### DIRECTIONS FOR THIS TASK:
The task calls for the lines from the start of the entries below through the line with "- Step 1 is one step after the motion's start", given again verbatim, with every picture dropped.
─── DATA SUPPLIED ───
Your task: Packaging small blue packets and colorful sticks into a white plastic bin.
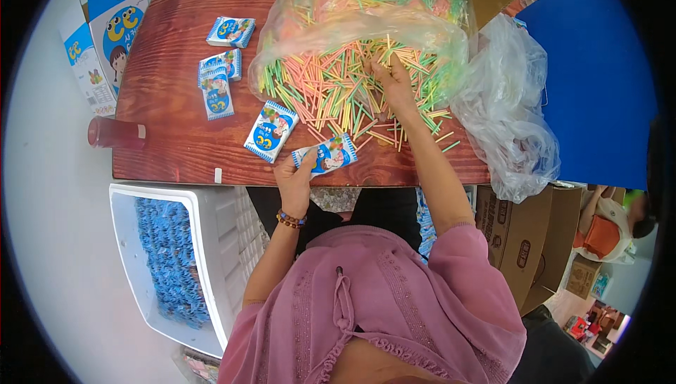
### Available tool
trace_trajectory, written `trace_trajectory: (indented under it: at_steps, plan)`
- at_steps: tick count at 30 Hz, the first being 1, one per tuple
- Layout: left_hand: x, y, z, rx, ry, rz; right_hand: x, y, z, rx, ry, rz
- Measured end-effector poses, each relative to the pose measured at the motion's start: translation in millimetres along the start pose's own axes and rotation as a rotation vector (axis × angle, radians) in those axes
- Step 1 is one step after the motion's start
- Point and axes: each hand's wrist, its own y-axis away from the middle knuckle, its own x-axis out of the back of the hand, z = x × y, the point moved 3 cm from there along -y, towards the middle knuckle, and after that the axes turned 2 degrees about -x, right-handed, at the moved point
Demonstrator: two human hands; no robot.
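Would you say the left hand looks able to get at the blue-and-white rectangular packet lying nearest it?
Probably yes: though the left hand holds a similar packet, the blue-and-white rectangular packet lies uncovered close by.

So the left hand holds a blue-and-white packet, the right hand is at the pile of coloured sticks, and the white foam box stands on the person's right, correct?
Not quite: the head view shows the white foam box on the person's left. The left hand does hold a blue-and-white packet, and the right hand is at the coloured sticks.
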Motion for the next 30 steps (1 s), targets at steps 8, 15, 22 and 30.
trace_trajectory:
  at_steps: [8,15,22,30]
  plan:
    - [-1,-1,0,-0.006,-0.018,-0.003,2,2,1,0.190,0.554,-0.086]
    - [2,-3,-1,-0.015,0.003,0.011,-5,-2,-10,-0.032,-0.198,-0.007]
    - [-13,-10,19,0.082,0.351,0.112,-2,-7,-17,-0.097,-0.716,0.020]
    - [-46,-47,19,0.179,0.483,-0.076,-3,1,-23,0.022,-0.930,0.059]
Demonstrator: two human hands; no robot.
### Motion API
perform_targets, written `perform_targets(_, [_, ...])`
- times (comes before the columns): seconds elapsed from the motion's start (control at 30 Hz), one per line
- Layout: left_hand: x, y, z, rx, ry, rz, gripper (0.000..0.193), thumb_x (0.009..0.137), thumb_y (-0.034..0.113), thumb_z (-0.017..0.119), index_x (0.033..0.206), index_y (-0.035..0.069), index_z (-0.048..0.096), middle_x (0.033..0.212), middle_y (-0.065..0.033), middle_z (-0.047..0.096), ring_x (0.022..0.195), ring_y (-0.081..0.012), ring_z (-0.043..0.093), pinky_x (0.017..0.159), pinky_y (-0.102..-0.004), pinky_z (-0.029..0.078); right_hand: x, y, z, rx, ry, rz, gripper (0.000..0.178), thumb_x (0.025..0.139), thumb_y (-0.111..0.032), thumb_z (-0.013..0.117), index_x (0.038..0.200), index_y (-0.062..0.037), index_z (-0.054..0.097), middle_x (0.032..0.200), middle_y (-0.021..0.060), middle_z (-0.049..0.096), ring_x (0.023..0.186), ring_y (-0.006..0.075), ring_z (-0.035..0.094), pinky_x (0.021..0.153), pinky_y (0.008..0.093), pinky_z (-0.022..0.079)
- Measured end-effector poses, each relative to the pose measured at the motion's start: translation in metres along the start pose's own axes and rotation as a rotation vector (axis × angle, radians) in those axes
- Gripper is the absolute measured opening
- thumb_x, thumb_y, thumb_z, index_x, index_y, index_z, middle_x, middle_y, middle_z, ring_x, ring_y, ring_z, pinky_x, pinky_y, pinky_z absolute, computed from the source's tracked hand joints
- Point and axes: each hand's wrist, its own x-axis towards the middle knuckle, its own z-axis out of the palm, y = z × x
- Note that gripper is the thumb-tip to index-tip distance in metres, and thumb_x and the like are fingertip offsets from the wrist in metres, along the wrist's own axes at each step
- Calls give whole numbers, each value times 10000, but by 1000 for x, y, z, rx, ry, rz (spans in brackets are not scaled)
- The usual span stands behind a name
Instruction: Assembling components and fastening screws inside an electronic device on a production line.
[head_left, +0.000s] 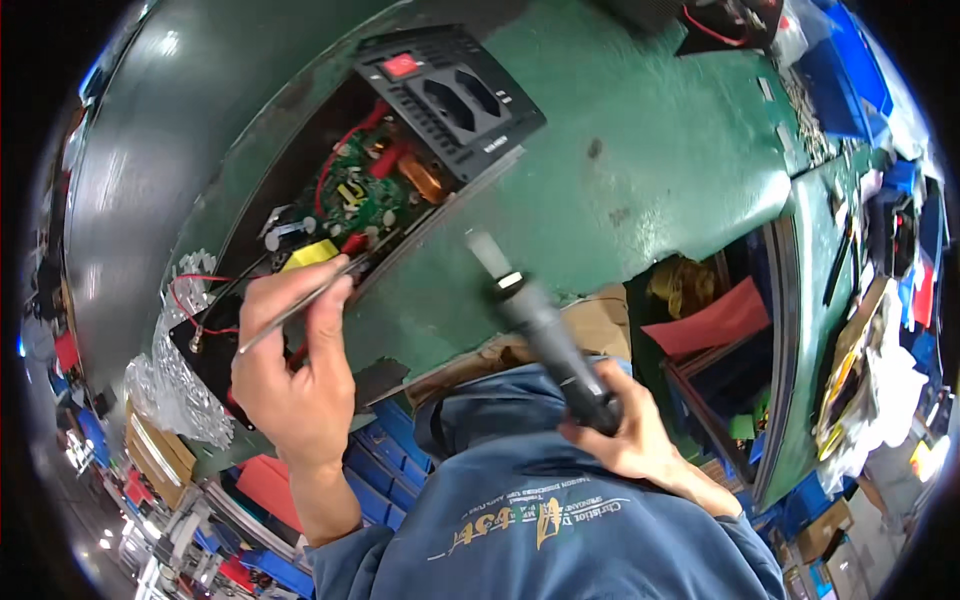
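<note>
My left hand (300, 370) is closed, thumb and fingertips pinching slim metal tweezers (300, 308) whose far end reaches over an open power inverter (455, 100). The inverter has a black end panel with a red switch and two sockets. Inside its case lies a green circuit board (360, 190) with a copper coil, a yellow block and red wires. My right hand (635, 425) grips the rear of a black cylindrical electric screwdriver (555, 345), slanted up and left. Its pale front end is blurred and apart from the inverter, above the bench.
The green bench (640, 160) is worn, with an open recess holding a red sheet (710, 320) at right. Clear plastic wrap (180, 390) and a black end plate (205, 350) with wires lie left. Blue bins (850, 80) stand far right, near scattered small metal parts.
</note>
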Motion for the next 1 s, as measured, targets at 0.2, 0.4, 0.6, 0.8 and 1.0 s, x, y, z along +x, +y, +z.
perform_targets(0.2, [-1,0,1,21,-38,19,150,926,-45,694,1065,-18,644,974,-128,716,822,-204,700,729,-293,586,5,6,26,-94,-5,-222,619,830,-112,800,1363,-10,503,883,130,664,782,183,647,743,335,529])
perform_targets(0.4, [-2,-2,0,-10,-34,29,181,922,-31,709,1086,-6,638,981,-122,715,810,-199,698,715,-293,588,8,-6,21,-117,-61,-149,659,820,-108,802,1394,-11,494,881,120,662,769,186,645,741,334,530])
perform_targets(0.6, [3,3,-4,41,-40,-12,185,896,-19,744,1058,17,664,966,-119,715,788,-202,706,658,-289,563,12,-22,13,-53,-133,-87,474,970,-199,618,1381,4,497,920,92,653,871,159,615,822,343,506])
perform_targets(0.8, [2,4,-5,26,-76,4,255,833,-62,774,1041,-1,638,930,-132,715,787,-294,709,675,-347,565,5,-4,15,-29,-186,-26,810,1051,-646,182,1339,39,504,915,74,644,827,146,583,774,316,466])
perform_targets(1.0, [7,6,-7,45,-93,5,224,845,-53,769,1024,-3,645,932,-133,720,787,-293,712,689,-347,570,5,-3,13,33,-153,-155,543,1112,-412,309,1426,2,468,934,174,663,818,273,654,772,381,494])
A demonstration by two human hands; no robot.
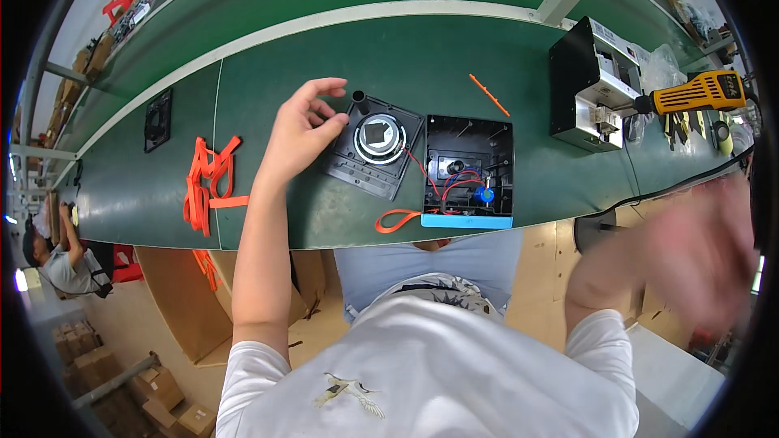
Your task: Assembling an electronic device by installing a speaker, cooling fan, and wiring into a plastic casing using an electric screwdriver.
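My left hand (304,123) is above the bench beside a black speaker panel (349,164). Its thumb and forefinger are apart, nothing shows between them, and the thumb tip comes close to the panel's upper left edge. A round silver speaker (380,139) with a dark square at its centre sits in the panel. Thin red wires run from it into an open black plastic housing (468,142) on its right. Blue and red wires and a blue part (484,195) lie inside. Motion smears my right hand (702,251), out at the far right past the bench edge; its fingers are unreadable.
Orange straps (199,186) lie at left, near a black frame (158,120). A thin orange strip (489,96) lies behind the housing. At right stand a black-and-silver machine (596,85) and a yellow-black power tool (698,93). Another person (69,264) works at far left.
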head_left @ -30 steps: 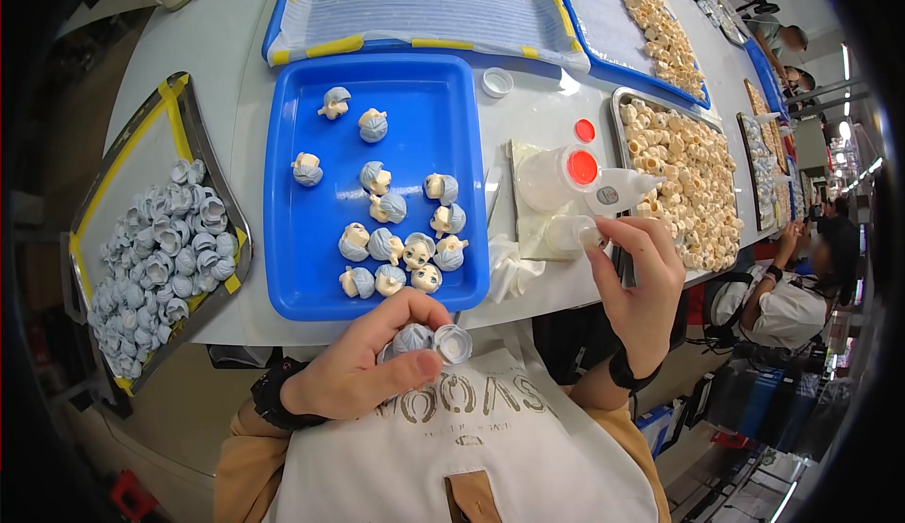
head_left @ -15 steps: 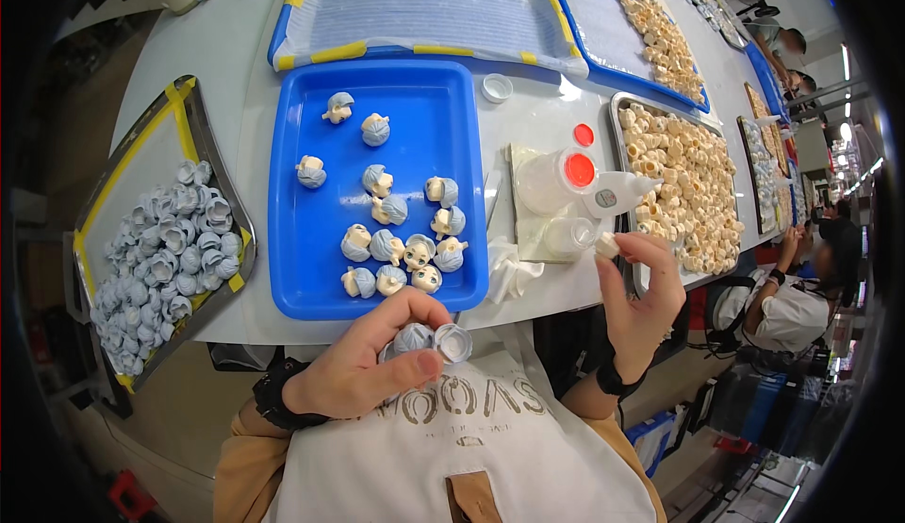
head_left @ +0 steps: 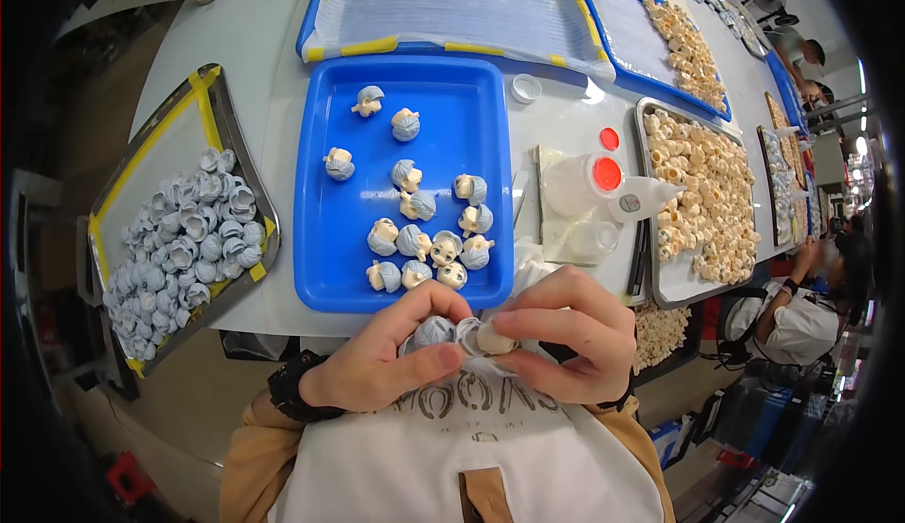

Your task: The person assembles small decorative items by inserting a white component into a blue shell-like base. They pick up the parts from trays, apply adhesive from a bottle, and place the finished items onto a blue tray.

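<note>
Left hand: we note the left hand [head_left: 382, 363] curled, thumb and fingers gripping a grey-blue, ribbed, rounded plastic hair shell [head_left: 434, 332]; a paler grey-blue, cup-shaped plastic shell [head_left: 467, 336] sits right beside it.
Right hand: thumb and fingers of the right hand [head_left: 575, 346] pinch a cream, hollow, rounded plastic head piece [head_left: 497, 339] by the cup; whether they touch, we cannot tell.
Whereabouts: all three before the white cloth apron [head_left: 481, 448], just off the near edge of the blue rectangular plastic tray [head_left: 330, 249].
Shell handling: light and stiff, we judge; smooth enough to slip, thin rim perhaps chipping if squeezed.
Best hold: ribbed sides for shells, outer wall for the cream piece.
</note>
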`<state>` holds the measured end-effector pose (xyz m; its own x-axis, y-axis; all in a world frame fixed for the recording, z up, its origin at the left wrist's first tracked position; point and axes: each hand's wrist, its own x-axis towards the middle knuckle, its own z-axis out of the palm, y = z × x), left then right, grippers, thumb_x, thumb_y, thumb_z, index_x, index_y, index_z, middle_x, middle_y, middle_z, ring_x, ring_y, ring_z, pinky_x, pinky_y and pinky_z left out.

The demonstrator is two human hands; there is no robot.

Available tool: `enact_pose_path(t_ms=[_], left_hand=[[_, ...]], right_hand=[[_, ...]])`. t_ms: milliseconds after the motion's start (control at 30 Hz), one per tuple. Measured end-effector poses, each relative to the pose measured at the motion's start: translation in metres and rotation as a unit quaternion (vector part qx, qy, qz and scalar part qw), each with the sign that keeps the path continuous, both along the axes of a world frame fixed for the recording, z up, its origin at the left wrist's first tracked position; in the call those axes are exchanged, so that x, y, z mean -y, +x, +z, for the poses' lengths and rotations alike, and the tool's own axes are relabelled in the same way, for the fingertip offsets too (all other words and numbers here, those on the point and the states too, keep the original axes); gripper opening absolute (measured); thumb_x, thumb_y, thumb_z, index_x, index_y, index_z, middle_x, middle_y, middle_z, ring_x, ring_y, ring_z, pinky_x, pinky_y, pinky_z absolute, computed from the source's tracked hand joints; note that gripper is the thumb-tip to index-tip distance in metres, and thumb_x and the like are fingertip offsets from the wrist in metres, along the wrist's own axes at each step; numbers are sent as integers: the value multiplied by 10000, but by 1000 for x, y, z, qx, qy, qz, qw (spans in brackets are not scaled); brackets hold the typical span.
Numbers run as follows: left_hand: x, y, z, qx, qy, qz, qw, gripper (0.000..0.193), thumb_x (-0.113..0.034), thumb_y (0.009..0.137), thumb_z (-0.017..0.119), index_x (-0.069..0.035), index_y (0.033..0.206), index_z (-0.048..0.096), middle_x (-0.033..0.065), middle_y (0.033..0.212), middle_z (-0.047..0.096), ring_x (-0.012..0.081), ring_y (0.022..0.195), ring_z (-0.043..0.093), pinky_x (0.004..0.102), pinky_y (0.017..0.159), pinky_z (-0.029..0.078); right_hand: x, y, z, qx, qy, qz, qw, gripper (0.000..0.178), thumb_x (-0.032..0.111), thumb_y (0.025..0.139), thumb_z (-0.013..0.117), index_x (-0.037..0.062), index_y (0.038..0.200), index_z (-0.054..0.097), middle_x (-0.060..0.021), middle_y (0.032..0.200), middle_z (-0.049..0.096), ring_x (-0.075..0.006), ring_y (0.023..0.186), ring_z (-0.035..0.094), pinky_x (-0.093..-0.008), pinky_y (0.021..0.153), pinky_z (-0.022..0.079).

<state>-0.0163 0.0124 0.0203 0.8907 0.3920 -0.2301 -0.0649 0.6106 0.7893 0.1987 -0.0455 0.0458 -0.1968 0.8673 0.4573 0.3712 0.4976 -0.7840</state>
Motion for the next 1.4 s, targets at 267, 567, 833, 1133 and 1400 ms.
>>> enact_pose_path(t_ms=[267, 567, 833, 1133, 1400], left_hand=[[-2, 0, 2, -22, 23, -8, 999, 338, -312, 962, 545, -56, 1150, 431, -16, 897, 494, 33, 770, 466, 196, 665, 402], [3, 0, -2, 8, 22, 24, 999, 398, -398, 975, 489, -46, 1150, 430, -5, 833, 502, 37, 713, 453, 199, 606, 382], [4, 5, -4, 20, 15, 23, 999, 408, -396, 988, 458, -29, 1166, 445, -13, 831, 497, 39, 686, 443, 192, 592, 375], [5, 7, -5, -15, -7, -7, 1000, 344, -386, 998, 435, -46, 1043, 466, -8, 787, 498, 32, 669, 454, 188, 566, 374], [3, 6, -3, -39, -9, -39, 998, 332, -376, 1003, 419, -53, 963, 484, -8, 697, 494, 36, 597, 436, 193, 530, 359]], right_hand=[[-2, -5, 0, 68, 12, 4, 998, 393, 118, 667, 778, 31, 1036, 676, -65, 858, 619, -205, 666, 552, -312, 575, 415], [-6, -13, 1, 93, 52, -19, 994, 513, 207, 616, 814, 18, 1068, 664, -52, 831, 628, -196, 680, 567, -298, 571, 413], [-4, -21, -6, 193, 97, -101, 971, 519, 265, 549, 848, 32, 981, 682, -42, 818, 647, -192, 683, 588, -283, 562, 426], [-4, -18, -8, 195, 51, -82, 976, 386, 285, 667, 755, 22, 934, 661, -56, 802, 622, -207, 642, 554, -311, 568, 388], [-5, -12, -6, 192, 50, -43, 979, 373, 301, 677, 750, 19, 902, 656, -47, 777, 610, -201, 611, 526, -307, 551, 374]])
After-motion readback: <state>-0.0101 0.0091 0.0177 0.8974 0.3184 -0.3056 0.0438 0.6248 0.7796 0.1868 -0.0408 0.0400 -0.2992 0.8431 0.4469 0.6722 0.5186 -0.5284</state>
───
### EXERCISE SOLUTION:
Your task: Packaging small blue packets and colorful sticks into a white plastic bin.
### Available tool
trace_trajectory, written `trace_trajectory: (indented under it: at_steps, plan)`
- at_steps: tick count at 30 Hz, the first being 1, one per tuple
- Layout: left_hand: x, y, z, rx, ry, rz; right_hand: x, y, z, rx, ry, rz
- Measured end-effector poses, each relative to the pose measured at the motion's start: translation in millimetres along the start pose's own axes and rotation as a rotation vector (axis × angle, radians) in those axes
- Step 1 is one step after the motion's start

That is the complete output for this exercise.